Loading content...
Given our model $y_i = \beta_0 + \beta_1 x_i + \varepsilon_i$ and observed data ${(x_i, y_i)}_{i=1}^n$, we face a fundamental question: How do we find the "best" values for $\beta_0$ and $\beta_1$?
The answer depends on defining what "best" means. The method of least squares—first published by Legendre in 1805 and independently developed by Gauss around the same time—provides an elegant and principled answer that has stood the test of two centuries.
This page derives the least squares solution from scratch, revealing not just the formulas but the reasoning behind them.
By the end of this page, you will be able to derive the OLS estimators β̂₀ and β̂₁ using calculus, understand why squared errors are used, manipulate the optimization problem algebraically, and connect the derivation to numerical computing considerations.
Our goal is to find values $\hat{\beta}_0$ and $\hat{\beta}_1$ that make our predicted values $\hat{y}_i = \hat{\beta}_0 + \hat{\beta}_1 x_i$ as close as possible to the observed values $y_i$.
The residual for observation $i$ is the prediction error:
$$e_i = y_i - \hat{y}_i = y_i - (\hat{\beta}_0 + \hat{\beta}_1 x_i)$$
We want all residuals to be small. But how do we aggregate $n$ individual residuals into a single measure of overall fit?
The least squares method minimizes the residual sum of squares (RSS), also called the sum of squared errors (SSE):
$$\text{RSS}(\beta_0, \beta_1) = \sum_{i=1}^n e_i^2 = \sum_{i=1}^n [y_i - (\beta_0 + \beta_1 x_i)]^2$$
This is a function of two unknowns ($\beta_0$ and $\beta_1$). Our task is to find the values that minimize it:
$$\hat{\beta}0, \hat{\beta}1 = \arg\min{\beta_0, \beta_1} \sum{i=1}^n [y_i - \beta_0 - \beta_1 x_i]^2$$
Beyond mathematical convenience (differentiability), squared errors have deeper justifications: (1) Under Gaussian error assumptions, least squares equals maximum likelihood estimation. (2) Among all linear unbiased estimators, OLS has minimum variance (Gauss-Markov theorem). (3) Squared loss corresponds to minimizing mean squared error in prediction. (4) RSS relates to variance decomposition and R-squared.

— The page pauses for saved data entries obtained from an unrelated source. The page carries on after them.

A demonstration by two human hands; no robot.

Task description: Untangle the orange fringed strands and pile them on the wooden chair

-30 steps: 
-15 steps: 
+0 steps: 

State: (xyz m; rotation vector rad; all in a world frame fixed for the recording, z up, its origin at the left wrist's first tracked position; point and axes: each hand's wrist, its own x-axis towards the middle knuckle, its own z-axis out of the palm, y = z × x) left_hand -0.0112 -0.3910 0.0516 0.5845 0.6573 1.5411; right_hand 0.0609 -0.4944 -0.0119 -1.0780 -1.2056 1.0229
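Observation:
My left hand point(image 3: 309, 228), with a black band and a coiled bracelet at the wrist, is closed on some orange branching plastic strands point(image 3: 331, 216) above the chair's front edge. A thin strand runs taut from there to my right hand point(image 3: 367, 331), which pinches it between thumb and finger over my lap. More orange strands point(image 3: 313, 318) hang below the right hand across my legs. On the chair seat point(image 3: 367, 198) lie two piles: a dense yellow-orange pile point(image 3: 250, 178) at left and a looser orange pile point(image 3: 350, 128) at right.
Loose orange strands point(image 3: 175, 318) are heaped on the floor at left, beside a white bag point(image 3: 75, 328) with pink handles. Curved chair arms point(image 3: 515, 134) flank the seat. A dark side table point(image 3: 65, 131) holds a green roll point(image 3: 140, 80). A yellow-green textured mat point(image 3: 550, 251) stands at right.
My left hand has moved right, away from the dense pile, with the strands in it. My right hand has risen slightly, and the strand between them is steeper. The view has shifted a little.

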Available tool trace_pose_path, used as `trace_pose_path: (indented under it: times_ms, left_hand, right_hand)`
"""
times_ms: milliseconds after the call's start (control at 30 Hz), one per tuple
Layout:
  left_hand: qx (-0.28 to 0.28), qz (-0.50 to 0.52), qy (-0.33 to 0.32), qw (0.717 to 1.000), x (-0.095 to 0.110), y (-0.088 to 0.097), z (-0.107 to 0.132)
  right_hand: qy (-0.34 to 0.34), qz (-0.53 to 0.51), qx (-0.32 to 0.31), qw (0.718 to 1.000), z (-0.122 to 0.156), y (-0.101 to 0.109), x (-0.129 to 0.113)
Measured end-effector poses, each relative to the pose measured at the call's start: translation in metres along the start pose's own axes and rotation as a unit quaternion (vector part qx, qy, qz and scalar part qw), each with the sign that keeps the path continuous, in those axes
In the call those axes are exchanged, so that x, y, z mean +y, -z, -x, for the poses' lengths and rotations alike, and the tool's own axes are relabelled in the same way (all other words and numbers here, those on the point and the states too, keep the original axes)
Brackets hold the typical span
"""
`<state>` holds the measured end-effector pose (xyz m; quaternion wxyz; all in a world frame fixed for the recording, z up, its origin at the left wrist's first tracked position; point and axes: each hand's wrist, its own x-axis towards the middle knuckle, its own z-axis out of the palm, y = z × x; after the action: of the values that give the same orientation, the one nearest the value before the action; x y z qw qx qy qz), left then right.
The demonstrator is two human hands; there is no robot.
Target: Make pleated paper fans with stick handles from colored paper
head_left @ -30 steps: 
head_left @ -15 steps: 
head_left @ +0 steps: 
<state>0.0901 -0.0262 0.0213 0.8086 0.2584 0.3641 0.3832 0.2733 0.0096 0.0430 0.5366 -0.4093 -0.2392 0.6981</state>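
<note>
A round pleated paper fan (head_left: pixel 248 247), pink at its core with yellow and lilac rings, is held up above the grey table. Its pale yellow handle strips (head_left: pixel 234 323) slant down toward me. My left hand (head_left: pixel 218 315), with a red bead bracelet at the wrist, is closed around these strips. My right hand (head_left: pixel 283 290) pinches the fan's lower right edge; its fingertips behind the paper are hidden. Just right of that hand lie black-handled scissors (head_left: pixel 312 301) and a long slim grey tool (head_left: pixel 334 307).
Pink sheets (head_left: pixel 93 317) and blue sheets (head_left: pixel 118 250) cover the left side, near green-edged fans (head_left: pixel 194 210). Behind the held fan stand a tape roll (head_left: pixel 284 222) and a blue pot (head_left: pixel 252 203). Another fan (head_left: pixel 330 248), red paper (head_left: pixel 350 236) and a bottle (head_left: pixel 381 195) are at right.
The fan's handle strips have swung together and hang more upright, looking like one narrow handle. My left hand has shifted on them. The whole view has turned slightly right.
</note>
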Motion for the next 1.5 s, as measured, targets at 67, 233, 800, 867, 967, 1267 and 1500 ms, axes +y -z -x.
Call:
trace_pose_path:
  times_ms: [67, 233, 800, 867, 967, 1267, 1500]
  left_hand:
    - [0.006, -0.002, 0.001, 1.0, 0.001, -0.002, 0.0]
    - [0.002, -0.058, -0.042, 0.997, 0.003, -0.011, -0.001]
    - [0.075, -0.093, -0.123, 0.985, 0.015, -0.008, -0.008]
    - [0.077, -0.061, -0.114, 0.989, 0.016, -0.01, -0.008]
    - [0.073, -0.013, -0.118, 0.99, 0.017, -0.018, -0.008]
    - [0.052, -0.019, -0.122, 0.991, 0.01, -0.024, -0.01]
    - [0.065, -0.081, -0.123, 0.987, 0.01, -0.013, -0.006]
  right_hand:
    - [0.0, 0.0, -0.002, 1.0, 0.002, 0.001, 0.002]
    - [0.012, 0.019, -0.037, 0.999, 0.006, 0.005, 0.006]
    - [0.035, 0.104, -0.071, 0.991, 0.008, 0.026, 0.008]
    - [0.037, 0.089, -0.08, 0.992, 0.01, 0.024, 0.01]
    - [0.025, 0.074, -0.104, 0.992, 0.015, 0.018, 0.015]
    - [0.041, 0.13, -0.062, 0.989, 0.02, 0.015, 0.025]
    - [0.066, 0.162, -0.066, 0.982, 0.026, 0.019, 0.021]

We have an unconstrained optimization problem in two variables. Define the objective function:
$$S(\beta_0, \beta_1) = \sum_{i=1}^n [y_i - \beta_0 - \beta_1 x_i]^2$$
This is a convex quadratic function of $(\beta_0, \beta_1)$. Because it's quadratic with positive leading coefficients (think: bowl-shaped surface opening upward), it has a unique global minimum that we can find by setting the first-order derivatives to zero.
Visualizing the Objective
Imagine a 3D surface where the horizontal plane has coordinates $(\beta_0, \beta_1)$ and the vertical axis represents $S(\beta_0, \beta_1)$. The surface is a paraboloid—a bowl shape. The minimum is at the bottom of the bowl.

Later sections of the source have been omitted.